Wenn die Not zusammenschweißt
Karstadt und Kaufhof wollen fusionieren. Doch viele halten das Konzept Warenhaus ohnehin schon längst für überholt, da es den Verbraucher ins Internet zieht
Einst dominierten vier große Warenhausketten den Einzelhandel: Hertie, Karstadt, Kaufhof und Horten. Dann schluckte Karstadt Hertie, Kaufhof übernahm Horten und nun könnten sich die verbliebenen zwei Ketten ihrerseits zusammenschließen. Nach langem Hin und Her haben die Eigentümer Hudson’s Bay Company (HBC) und Signa ihre Absicht bekundet, Kaufhof und Karstadt in einem Gemeinschaftsunternehmen zusammenführen. Karstadt-Eigentümer Signa übernimmt für etwa 100 Millionen Euro 51 Prozent des Warenhausgeschäfts von Kaufhof. Für eine Summe zwischen 700 und 800 Millionen Euro beteilige sich Signa darüber hinaus an einer Immobilienfirma von HBC, der 41 Kaufhof-Immobilien in Deutschland gehören. Signa-Chef René Benko, der schon lange von einer Übernahme des Rivalen Kaufhof träumt, wäre damit am Ziel. Aber ist das Konzept Warenhaus überhaupt zu retten?
Die Fusionspläne sind eine Reaktion auf die angespannte Marktsituation, die den Warenhäusern schon länger zu schaffen macht. Immer weniger Filialen und sinkende Umsätze prägen den Wettbewerb. Während Karstadt sich langsam berappelt, schwächelt Kaufhof auch unter dem kanadischen Eigentümer HBC weiter kräftig.
Das liegt auch daran, dass Karstadt nach einer Insolvenz und der Übernahme durch Benko schon früher als Kaufhof mit einem straffen Sanierungsprogramm beginnen konnte, das allmählich Früchte trägt. Zudem sitzt mit Stephan Fanderl jemand im Chefsessel, der sowohl das Unternehmen als auch den deutschen Markt sehr gut kennt.
Doch das generelle Problem bleibt: Das Konzept des klassischen Warenhauses steht gleich von zwei Seiten unter Druck: das Internet und die Einkaufszentren. „Seit den 1970er Jahren erleben wir einen enormen Boom bei Shoppingcentern“, sagt Marco Atzberger, Mitglied der Geschäftsführung bei EHI Retail, einem Forschungsinstitut des Handels. „Die bieten auch alles unter einem Dach, sind durch die Ladenstruktur aber spezialisierter als es ein Warenhaus sein kann.“
Einkaufszentren haben zudem einen Strukturvorteil. „Die Warenhäuser sind häufig in alten, sehr ho- hen Immobilien untergebracht“, erklärt Atzberger. Es ist schwierig, die Kunden bis in den fünften Stock zu locken, wenn es das gleiche Produkt im Einkaufszentrum im Erdgeschoss gibt. Noch bequemer und oft preiswerter ist das Online-Shopping. Seit Jahren gibt es hohe Zuwachsraten beim Einkauf am Computer, große Auswahl und Lieferung bis vor die Haustüre inklusive.
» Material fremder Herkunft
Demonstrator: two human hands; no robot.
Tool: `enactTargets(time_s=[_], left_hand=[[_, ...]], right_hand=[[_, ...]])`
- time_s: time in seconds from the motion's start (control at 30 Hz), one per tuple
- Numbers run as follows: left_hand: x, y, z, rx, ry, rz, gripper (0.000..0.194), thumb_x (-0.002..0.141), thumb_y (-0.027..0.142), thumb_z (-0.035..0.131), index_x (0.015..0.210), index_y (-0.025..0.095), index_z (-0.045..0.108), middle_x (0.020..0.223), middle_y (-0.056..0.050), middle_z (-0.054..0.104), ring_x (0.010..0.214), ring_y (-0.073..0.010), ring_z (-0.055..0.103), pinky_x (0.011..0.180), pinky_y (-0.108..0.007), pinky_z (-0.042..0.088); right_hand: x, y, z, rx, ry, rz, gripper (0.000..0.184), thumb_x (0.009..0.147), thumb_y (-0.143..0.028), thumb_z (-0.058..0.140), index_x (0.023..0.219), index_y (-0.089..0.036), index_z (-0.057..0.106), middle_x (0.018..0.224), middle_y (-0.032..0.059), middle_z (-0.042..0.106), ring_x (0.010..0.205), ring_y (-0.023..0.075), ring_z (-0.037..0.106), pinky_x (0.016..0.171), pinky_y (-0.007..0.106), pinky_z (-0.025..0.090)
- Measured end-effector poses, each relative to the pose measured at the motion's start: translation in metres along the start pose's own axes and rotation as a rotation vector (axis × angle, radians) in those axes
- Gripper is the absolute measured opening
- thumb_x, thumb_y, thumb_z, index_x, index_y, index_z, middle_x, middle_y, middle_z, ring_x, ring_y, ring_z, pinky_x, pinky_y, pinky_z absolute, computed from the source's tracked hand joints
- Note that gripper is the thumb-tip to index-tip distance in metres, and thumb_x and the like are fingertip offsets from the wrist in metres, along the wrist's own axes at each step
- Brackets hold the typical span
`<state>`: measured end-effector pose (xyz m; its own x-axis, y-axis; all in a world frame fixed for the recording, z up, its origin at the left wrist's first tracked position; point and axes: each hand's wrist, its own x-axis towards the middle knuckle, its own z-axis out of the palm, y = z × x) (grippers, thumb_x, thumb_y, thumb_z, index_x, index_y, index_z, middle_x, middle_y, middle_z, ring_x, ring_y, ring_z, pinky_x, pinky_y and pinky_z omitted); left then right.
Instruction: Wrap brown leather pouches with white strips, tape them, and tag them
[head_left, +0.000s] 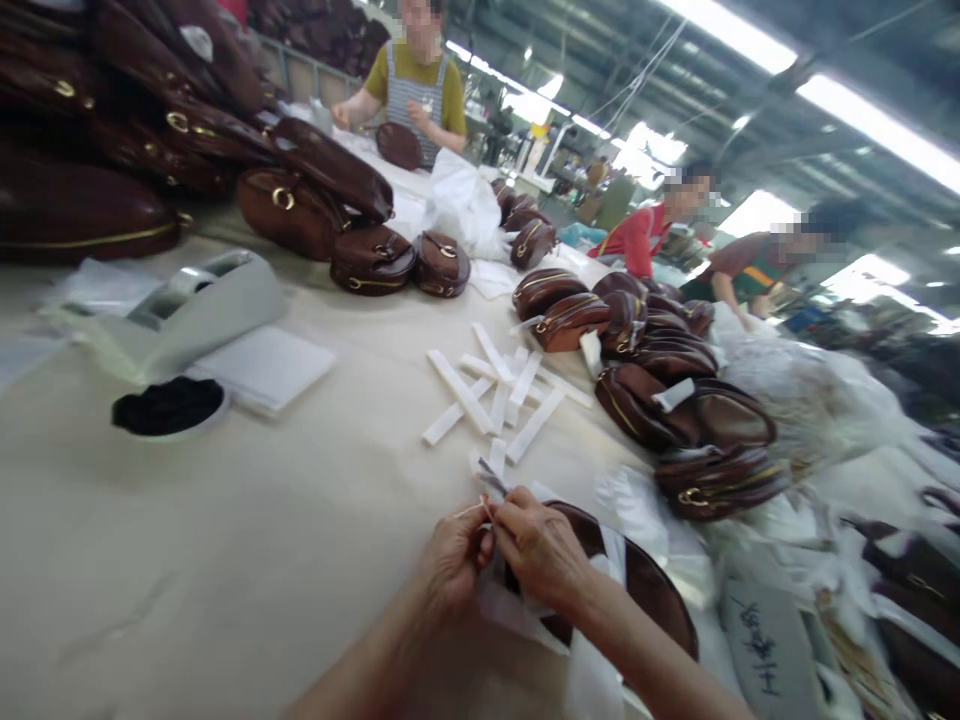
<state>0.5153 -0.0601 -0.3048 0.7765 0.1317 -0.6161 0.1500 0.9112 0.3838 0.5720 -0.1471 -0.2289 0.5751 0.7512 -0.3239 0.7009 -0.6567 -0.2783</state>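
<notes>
My left hand [456,555] and my right hand [541,552] meet low in the middle, both pinched on a small white strip [491,478] with thin thread-like ends. Under my right wrist lies a dark brown leather bag [645,585] partly wrapped in white paper. Just beyond my fingers, loose white paper strips [495,392] lie scattered on the cream table [225,560].
Brown bags are heaped at the far left [135,130] and in a row at the right [660,380]. A tape dispenser [195,305], a white pad [262,368] and a dish of something black [169,407] sit at the left. Three other people work beyond the table.
</notes>
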Motion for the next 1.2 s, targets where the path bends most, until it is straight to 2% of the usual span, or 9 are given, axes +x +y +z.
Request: enactTargets(time_s=[0.13, 0.27, 0.43, 0.53, 0.67, 0.8, 0.93, 1.07, 1.2], left_hand=[[0.005, 0.001, -0.003, -0.04, -0.049, -0.026, 0.02, 0.067, 0.025, 0.071, 0.064, 0.012, 0.056, 0.052, 0.005, 0.052, 0.036, -0.0005, 0.037, 0.034, -0.011, 0.026], [0.005, -0.002, -0.005, -0.094, -0.058, -0.051, 0.015, 0.064, 0.021, 0.072, 0.07, 0.012, 0.063, 0.063, 0.001, 0.06, 0.045, -0.0034, 0.047, 0.039, -0.012, 0.035], [0.0, 0.0, -0.003, 0.064, -0.084, 0.036, 0.038, 0.046, 0.034, 0.085, 0.07, 0.013, 0.064, 0.052, 0.004, 0.055, 0.046, -0.0075, 0.049, 0.042, -0.016, 0.038], [-0.002, 0.003, -0.001, 0.138, -0.069, 0.089, 0.047, 0.043, 0.038, 0.086, 0.077, 0.013, 0.066, 0.053, 0.004, 0.056, 0.042, -0.0062, 0.046, 0.038, -0.015, 0.032], [-0.002, 0.004, 0.0, 0.167, -0.142, 0.175, 0.046, 0.046, 0.042, 0.084, 0.075, 0.011, 0.066, 0.053, 0.003, 0.054, 0.038, -0.0045, 0.042, 0.037, -0.017, 0.028], [-0.004, 0.006, -0.001, 0.189, -0.155, 0.201, 0.051, 0.049, 0.04, 0.084, 0.088, 0.01, 0.068, 0.056, 0.001, 0.058, 0.041, -0.0064, 0.045, 0.039, -0.018, 0.031], [-0.006, 0.009, -0.001, 0.202, -0.169, 0.286, 0.049, 0.052, 0.036, 0.084, 0.091, 0.011, 0.068, 0.055, 0.002, 0.057, 0.042, -0.0046, 0.041, 0.041, -0.018, 0.028], [-0.003, 0.013, -0.003, 0.235, -0.142, 0.349, 0.051, 0.052, 0.033, 0.083, 0.096, 0.012, 0.068, 0.054, 0.004, 0.053, 0.042, -0.0033, 0.035, 0.041, -0.017, 0.025], [-0.002, 0.015, -0.005, 0.327, -0.105, 0.377, 0.049, 0.053, 0.034, 0.081, 0.095, 0.012, 0.069, 0.053, 0.004, 0.053, 0.043, -0.0043, 0.035, 0.042, -0.018, 0.026]], right_hand=[[-0.001, 0.001, -0.006, 0.22, 0.11, 0.069, 0.013, 0.082, -0.026, 0.057, 0.083, -0.02, 0.069, 0.086, 0.0019, 0.059, 0.08, 0.0133, 0.059, 0.074, 0.022, 0.043], [-0.001, 0.006, -0.006, 0.557, 0.132, 0.141, 0.004, 0.069, -0.018, 0.068, 0.069, -0.02, 0.072, 0.072, -0.0013, 0.06, 0.076, 0.0132, 0.058, 0.072, 0.023, 0.043], [0.005, 0.017, 0.002, 1.325, 0.092, 0.294, 0.02, 0.052, -0.023, 0.076, 0.071, -0.016, 0.071, 0.064, -0.0024, 0.064, 0.059, 0.0114, 0.057, 0.064, 0.027, 0.045], [0.003, 0.023, 0.005, 1.593, 0.047, 0.274, 0.028, 0.052, -0.031, 0.077, 0.072, -0.013, 0.07, 0.076, 0.0046, 0.07, 0.07, 0.0161, 0.064, 0.076, 0.033, 0.048], [-0.005, 0.027, 0.005, 1.84, 0.065, 0.16, 0.024, 0.057, -0.024, 0.072, 0.079, -0.012, 0.071, 0.088, 0.0094, 0.072, 0.091, 0.0204, 0.065, 0.095, 0.038, 0.042], [-0.007, 0.029, 0.008, 1.843, 0.1, 0.144, 0.028, 0.06, -0.022, 0.074, 0.086, -0.016, 0.071, 0.094, 0.0075, 0.072, 0.095, 0.0198, 0.064, 0.097, 0.038, 0.04], [-0.005, 0.024, 0.013, 1.644, 0.173, 0.202, 0.032, 0.067, -0.04, 0.074, 0.086, -0.015, 0.07, 0.084, 0.0057, 0.071, 0.079, 0.0163, 0.065, 0.084, 0.034, 0.047], [0.0, 0.02, 0.017, 1.466, 0.231, 0.246, 0.035, 0.065, -0.047, 0.074, 0.075, -0.015, 0.068, 0.071, 0.002, 0.066, 0.068, 0.0133, 0.061, 0.072, 0.029, 0.048], [0.001, 0.022, 0.02, 1.333, 0.235, 0.145, 0.033, 0.07, -0.048, 0.068, 0.08, -0.017, 0.069, 0.075, 0.0021, 0.065, 0.07, 0.0142, 0.059, 0.072, 0.029, 0.047]])
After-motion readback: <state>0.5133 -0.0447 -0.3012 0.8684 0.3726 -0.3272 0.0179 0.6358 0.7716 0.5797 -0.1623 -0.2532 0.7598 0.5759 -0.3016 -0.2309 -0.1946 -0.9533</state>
Wenn Karstadt und Kaufhof gemeinsame Wege gehen, mache das deutlich mehr Sinn, als sich im Wettbewerb gegenseitig auf den Füßen zu stehen. Bei einem Zusammenschluss erwarten die Beteiligten, die Kosten in der Verwaltung und im Einkauf erheblich drücken zu können. Allein durch die größeren Mengen, die ein fusionierter Konzern beziehen würde, wären höhere Rabatte möglich. Durch eine Vereinheitlichung des Sortiments entstünde zudem eine größere Macht für die Einkäufer.
Während die Kunden also gespannt auf neue Konzepte und die anstehenden Veränderungen sein dürfen, macht sich unter den Mitarbeitern der Unternehmen Unsicherheit breit. Fest steht, dass im wahrscheinlichen Fall einer Fusion Verwaltung, IT-Logistik und Einkauf von Kaufhof und Karstadt zusammengelegt werden.
Insgesamt soll die neue Gesellschaft demnach etwa 37 000 Arbeitsplätze umfassen, einschließlich der Warenhäuser des Kaufhof-Eigentümers HBC in Belgien und den Niederlanden.
Kaufhof betreibt in Deutschland 96 Warenhäuser, Karstadt 82. „Drei bis fünf Standorte würden bei einem Zusammengehen vermutlich geschlossen“, sagte eine mit den Verhandlungen vertraute Person. Wie die berichtete, soll der Karstadt-Stammsitz in Essen wegfallen und die neue Zentrale entweder der Kaufhof-Sitz in Köln oder ein anderer Standort in NRW werden.